6 Punkte von GN⁺ 2023-09-25 | 1 Kommentare | Auf WhatsApp teilen
  • Warum Postgres-Queues gut sind, aber nicht zum Mainstream gehören: wegen der verbreiteten Annahme, dass andere Queue-Technologien eine größere Skalierbarkeit bieten
  • Unternehmen wie webapp.io haben sich für Postgres-Queues entschieden, weil sie betriebliche Einfachheit, Wartbarkeit und Vertrautheit höher gewichten als Skalierbarkeit
  • Bestandteile der Postgres-Queue-Technologie
    • Benachrichtigen und Empfangen neuer Jobs (pub/sub) sowie gegenseitiger Ausschluss (row locks)
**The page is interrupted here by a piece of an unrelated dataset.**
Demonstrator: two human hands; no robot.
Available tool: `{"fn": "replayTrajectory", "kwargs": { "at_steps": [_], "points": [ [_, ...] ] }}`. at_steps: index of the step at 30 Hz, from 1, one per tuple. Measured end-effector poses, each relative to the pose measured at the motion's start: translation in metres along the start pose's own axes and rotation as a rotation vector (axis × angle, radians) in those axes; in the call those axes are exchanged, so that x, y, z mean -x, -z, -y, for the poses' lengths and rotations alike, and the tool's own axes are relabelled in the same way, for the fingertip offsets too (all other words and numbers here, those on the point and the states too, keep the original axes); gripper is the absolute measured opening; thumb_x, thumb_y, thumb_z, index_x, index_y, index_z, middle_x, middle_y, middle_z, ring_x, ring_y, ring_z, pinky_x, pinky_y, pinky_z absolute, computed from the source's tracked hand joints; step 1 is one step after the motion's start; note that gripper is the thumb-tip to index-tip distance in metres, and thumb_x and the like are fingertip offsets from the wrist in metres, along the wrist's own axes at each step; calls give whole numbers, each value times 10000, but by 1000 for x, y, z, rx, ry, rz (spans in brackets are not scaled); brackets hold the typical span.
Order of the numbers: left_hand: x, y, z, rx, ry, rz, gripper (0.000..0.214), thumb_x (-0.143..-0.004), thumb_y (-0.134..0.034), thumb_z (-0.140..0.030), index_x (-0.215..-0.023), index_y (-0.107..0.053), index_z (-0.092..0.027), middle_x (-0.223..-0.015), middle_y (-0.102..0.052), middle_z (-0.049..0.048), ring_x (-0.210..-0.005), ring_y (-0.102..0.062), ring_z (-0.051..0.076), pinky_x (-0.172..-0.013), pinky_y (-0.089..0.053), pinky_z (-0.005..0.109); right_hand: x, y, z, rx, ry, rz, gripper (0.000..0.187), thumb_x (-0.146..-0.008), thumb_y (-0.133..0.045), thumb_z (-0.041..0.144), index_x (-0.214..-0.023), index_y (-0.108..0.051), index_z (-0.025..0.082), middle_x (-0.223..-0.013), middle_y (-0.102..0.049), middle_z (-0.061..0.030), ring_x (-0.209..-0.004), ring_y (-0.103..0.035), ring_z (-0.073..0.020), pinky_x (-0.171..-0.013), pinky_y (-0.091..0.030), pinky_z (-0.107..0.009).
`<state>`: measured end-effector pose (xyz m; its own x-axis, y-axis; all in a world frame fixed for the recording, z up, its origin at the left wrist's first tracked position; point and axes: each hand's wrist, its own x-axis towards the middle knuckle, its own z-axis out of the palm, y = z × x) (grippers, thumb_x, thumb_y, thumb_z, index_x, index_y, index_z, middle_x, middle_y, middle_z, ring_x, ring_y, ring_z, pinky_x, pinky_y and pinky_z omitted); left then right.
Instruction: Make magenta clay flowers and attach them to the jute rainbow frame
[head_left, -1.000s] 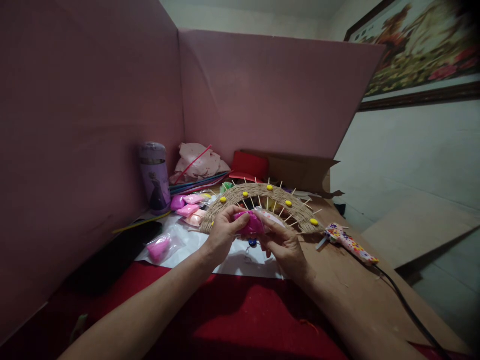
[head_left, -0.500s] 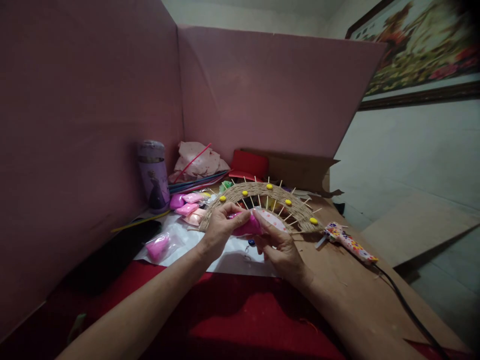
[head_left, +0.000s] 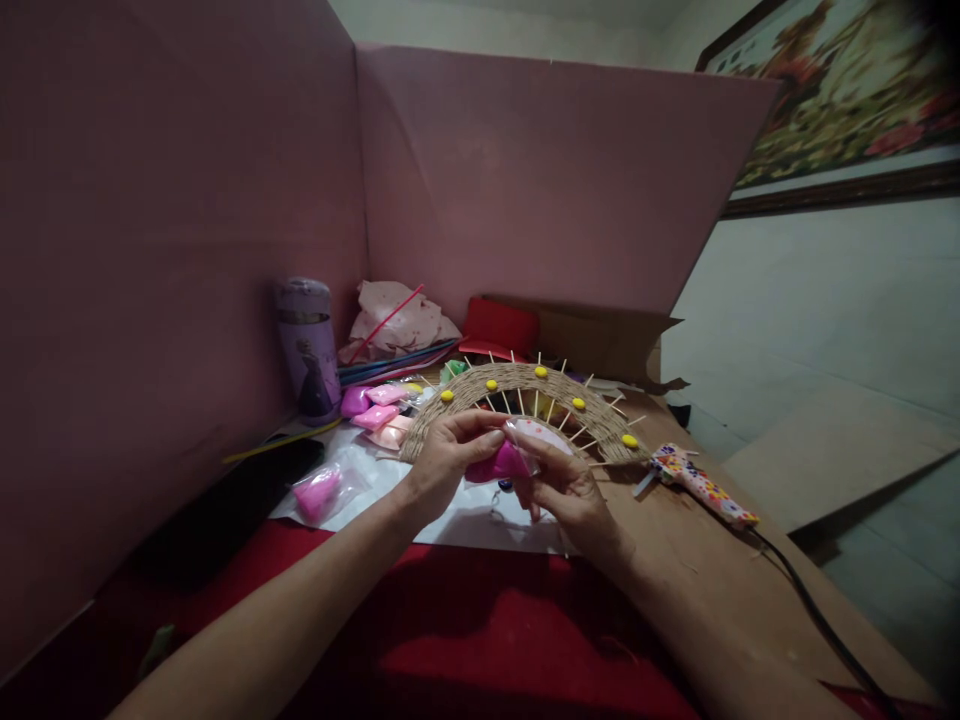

    • Diese beiden Funktionen sind seit Postgres 9.5 verfügbar, das 2016 veröffentlicht wurde
  • Der Autor widerspricht der in der Branche verbreiteten Ansicht, die Nutzung von Postgres auf diese Weise sei ein „Hack“, und argumentiert, dass Postgres keine zweitklassige Queue-Technologie ist
  • Für Queue-Tools zur Verarbeitung lang laufender Jobs wurden bislang Redis, Apache Kafka, RabbitMQ und Amazon SQS gewählt
  • Kritik an der Besessenheit der Tech-Branche von „Scale“ und daran, dafür Einfachheit, Wartungsfreundlichkeit und eine geringere kognitive Last für Entwickler zu opfern
  • Der Autor schlägt vor, bei technischen Entscheidungen auch Technologien zu berücksichtigen, die man bereits nutzt und gut versteht
  • Empfohlen wird die Wahl bereits eingesetzter und gut verstandener „langweiliger Technologie“
  • Einführung des Konzepts, sich einen „Ausweg offen zu halten“: Der Anwendungscode zur Job-Verarbeitung sollte von der Queue unabhängig sein
  • Abschließend ermutigt der Autor andere, Postgres-Queue-Technologie in Betracht zu ziehen und „langweilige Technologie“ als Standardwahl zu setzen

1 Kommentare

 
GN⁺ 2023-09-25
Hacker-News-Kommentare
  • Die Einfachheit, Persistenz und Fehlertoleranz von Kafka werden anerkannt, aber seine verteilte Natur kann für die meisten Anwendungsfälle zusätzliche Komplexität mit sich bringen.
  • Eine Postgres-Queue kann eine Redis-Queue ersetzen, aber keine SQS-Queue.
  • Postgres wurde nach dem Go-live des Systems für die Verarbeitung von über 400 Millionen Events eingesetzt und verarbeitet etwa 1 Million Events pro Tag.
  • Die Verwendung einer normalen Tabelle mit SELECT FOR UPDATE SKIP LOCKED ist ein einfacher Ansatz, der mit allen ORM-/Query-DSL-Frameworks funktioniert.
  • Ein wesentlicher Nachteil bei der Nutzung von PostgreSQL als Pub/Sub-Bus mit LISTEN/NOTIFY ist, dass LISTEN eine Session-Funktion ist und daher nicht mit Connection Pooling auf Statement-Ebene kompatibel ist.
  • Die Verwendung von Postgres als Application-Queue bietet Vorteile durch Transaktionalität, wovon geplante asynchrone Jobs profitieren.
  • Postgres lässt sich für Queues skalieren, aber das Einrichten von SQS oder anderen Queue-Stacks auf AWS, GCP oder Azure ist einfacher und dafür besser geeignet.
  • Postgres führte Benchmarks auf einer GitHub-CI-Instanz mit 1200 Jobs/s aus und skalierte mit zusätzlichen Workern auf 5000 Jobs/s.
  • Postgres mit Oban aus Elixir wurde für die Verarbeitung von zehntausenden bis hin zu Millionen von Jobs pro Tag eingesetzt, wobei sich die Transaktionssemantik rund um Background-Jobs als nützlich erwiesen hat.
  • Eine Implementierung mit 47 Mio. verarbeiteten Jobs hebt die Vorteile von durablem Storage mit Indizes hervor, um aufwendige Muster wie SKIP LOCKED für VACUUM, verzögerte Jobs, Retries, Status-Updates und „at least once“ umzusetzen.